The Lost Surfboards Of Hurricane Sandy
A Dick Brewer shaped balsa board signed by Laird Hamilton and lost during Hurricane Sandy is returned to its owner
The devastating effects of Hurricane Sandy linger on in New Jersey. Houses and even whole neighborhoods remain in a frustrating limbo as insurance companies, federal and local relief workers, volunteers, safety inspectors and families push through the piles of red tape and endless forms which are the exasperating, even discouraging, precursor to rebuilding. But every-resilient community perseveres and reconstruction continues with steadfast resolve. Throughout, the unrelenting and impartial tides of the Atlantic Ocean beat a steady and reassuring cadence for renewal.
Because the ocean, which when pitched to frenzy by the windy daughters of nature can be terrifying and devastating, also has a calm and playful side. Surfers respect the duality of the seas and are usually un-phased by the extremes of storm and tranquility.

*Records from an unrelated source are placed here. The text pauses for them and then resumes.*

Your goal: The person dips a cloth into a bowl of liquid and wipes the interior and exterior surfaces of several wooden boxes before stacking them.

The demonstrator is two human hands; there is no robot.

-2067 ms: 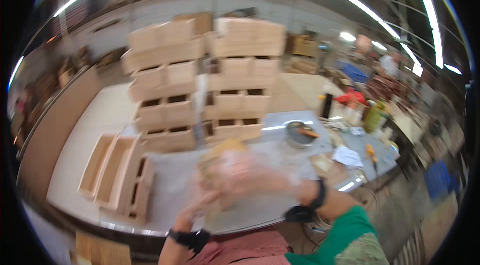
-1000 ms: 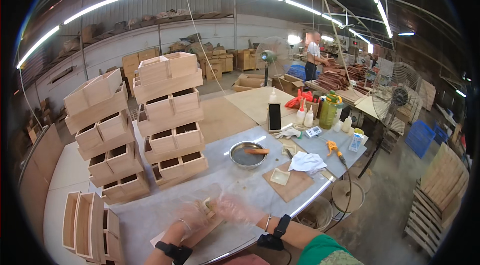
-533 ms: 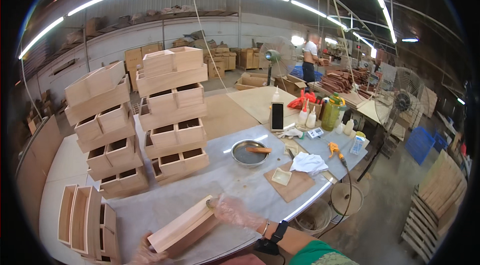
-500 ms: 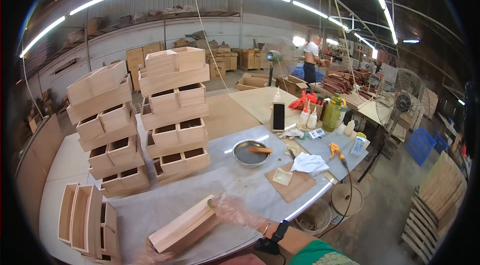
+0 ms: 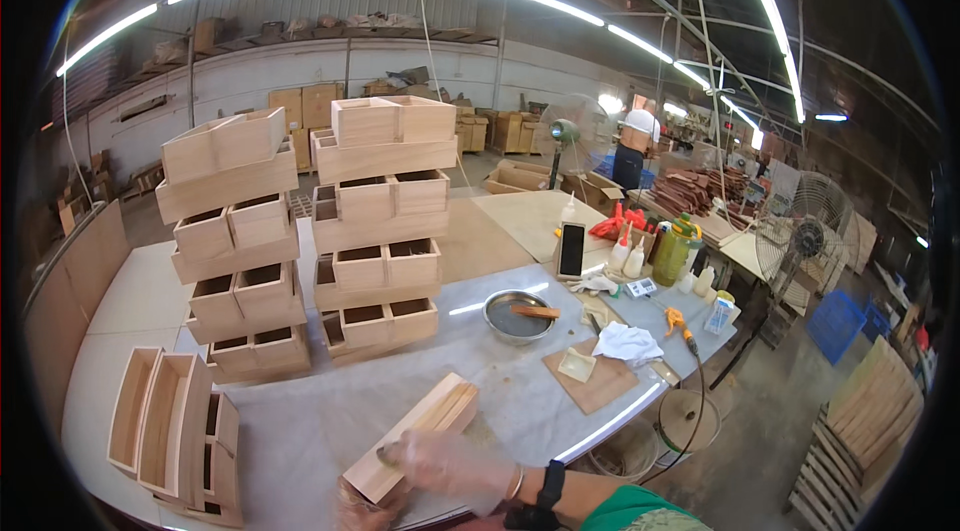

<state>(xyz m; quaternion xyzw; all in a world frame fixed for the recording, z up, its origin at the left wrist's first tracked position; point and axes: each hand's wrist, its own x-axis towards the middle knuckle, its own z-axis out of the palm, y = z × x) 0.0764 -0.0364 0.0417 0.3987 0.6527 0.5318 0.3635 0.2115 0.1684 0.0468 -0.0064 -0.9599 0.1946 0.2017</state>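
Observation:
A long, open-topped box of pale wood [image 5: 432,418] lies diagonally on the grey-covered table [image 5: 300,421] right in front of me. My right hand [image 5: 452,463], in a thin clear glove with a black watch at the wrist, lies over the box's near end, fingers curled on its top edge. Only a little of my gloved left hand [image 5: 362,512] shows at the lower edge, under that same end, and it holds the box from below.
Two tall stacks of wooden drawer boxes [image 5: 375,221] stand behind, with more boxes on their sides at the left [image 5: 165,421]. To the right are a metal bowl [image 5: 515,316], a board [image 5: 595,381], a white cloth [image 5: 625,341], an upright phone [image 5: 571,249] and bottles [image 5: 680,251]. A person [image 5: 635,146] stands far back.
My view has lifted from my hands to the whole table. The long box now lies in front of me, and both hands have closed in on its near end.

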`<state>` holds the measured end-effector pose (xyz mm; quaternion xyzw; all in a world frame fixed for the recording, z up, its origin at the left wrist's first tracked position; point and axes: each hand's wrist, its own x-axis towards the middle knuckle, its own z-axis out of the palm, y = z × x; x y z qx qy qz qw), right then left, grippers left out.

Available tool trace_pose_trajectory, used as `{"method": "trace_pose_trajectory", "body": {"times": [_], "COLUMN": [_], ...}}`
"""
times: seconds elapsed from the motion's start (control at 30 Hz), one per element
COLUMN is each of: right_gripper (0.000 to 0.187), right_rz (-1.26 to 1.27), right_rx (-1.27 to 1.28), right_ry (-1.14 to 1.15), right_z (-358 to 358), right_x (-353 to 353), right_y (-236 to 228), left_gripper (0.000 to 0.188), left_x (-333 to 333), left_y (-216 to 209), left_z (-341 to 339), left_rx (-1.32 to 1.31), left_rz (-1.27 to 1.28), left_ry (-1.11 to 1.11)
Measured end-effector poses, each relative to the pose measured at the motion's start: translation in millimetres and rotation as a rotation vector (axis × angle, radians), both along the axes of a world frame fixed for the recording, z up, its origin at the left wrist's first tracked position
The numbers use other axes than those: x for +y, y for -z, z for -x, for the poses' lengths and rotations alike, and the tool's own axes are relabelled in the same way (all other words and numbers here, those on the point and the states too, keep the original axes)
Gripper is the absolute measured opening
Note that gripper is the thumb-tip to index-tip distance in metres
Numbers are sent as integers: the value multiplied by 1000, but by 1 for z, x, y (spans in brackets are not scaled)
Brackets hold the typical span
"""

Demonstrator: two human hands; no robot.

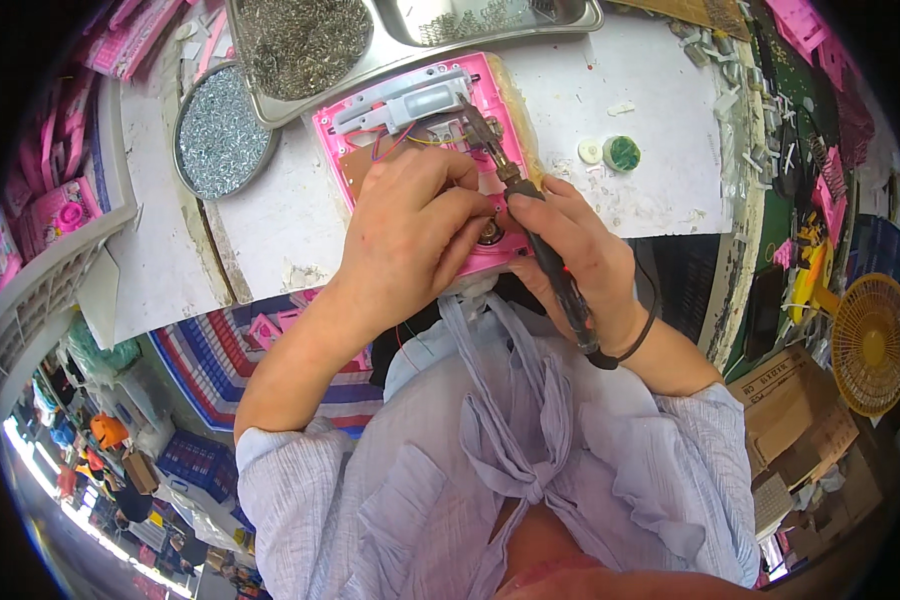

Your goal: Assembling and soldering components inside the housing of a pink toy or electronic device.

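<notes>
An open pink plastic housing [488,88] lies on the white table in front of me, with a pale grey plastic part [425,103] along its far side. Thin coloured wires [390,146] run inside it. My left hand [405,220] rests over the housing's near left part, fingers bent and pinched together; whatever they hold is hidden. Beside the fingertips sits a round metallic part [490,231]. My right hand [595,255] grips a soldering iron [558,280] by its dark handle. Its metal end points away from me, over the housing's far right part.
A metal tray [388,62] of small springs stands beyond the housing. To its left is a round dish of small screws [225,130]. A white round piece [589,151] and a green one [622,153] lie at right, before a cluttered edge. A yellow fan [870,345] stands far right.
</notes>
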<state>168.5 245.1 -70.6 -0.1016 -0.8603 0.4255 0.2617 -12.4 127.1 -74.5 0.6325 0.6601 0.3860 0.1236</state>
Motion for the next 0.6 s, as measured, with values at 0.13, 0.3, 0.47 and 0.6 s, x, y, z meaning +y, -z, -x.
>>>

Eric Beyer, the owner of Beach House Classic Surf Shop in Bayhead, New Jersey is no stranger to the caprice of the Atlantic. Beyer founded Beach House Classic in 1996 with the mission of staying true to the old school surf shop vibe. In his words, his goal is to nurture the "stoke and soul" of the surfing community.
Having reveled in a 35-year (so far) love affair with surfing, Eric understands that a board is never just a board. It's an extension of the being, personality, and, well, the soul of the surfer. Among the many cherished possessions pulled from their homes by the merciless wind and waves of Hurricane Sandy were personal surfboards. When Eric learned this, he was, true to surfer-form un-phased. But he did decide to take action.
Eric created Sandy’s Surfboards, a virtual message board that seeks to match lost and found surfboards with their rightful owners. There have been many successful and happy reunions. In late June, for example, Eric was astonished when a fellow community member opened her trunk to reveal a Dick Brewer shaped balsa surfboard, which she found washed up on the bay. He was even more astounded to see that despite nearly seven months in the water, the board still clearly held the imprimatur "To John" with a still clear signature of surfing legend, Laird Hamilton.
This is the kind of find that goes up on the wall of a traditional surf shop as testament to the wild vagaries of the sea. Right? Not for Eric. Whoever "John" was, Eric figured he was missing his board, and perhaps a whole lot more. Eric took photos of the board and sent them to Laird directly with the hope that Laird would remember the board and "John" and help Eric reunite the two. It worked. "John," whose house was destroyed by Hurricane Sandy, welcomed the return of his board: a testament to resilience from which every surfer, and everyone affected by Hurricane Sandy, can take heart.
In the surfing community, many physical treasures may be lost, but the "stoke and soul" will continue to survive.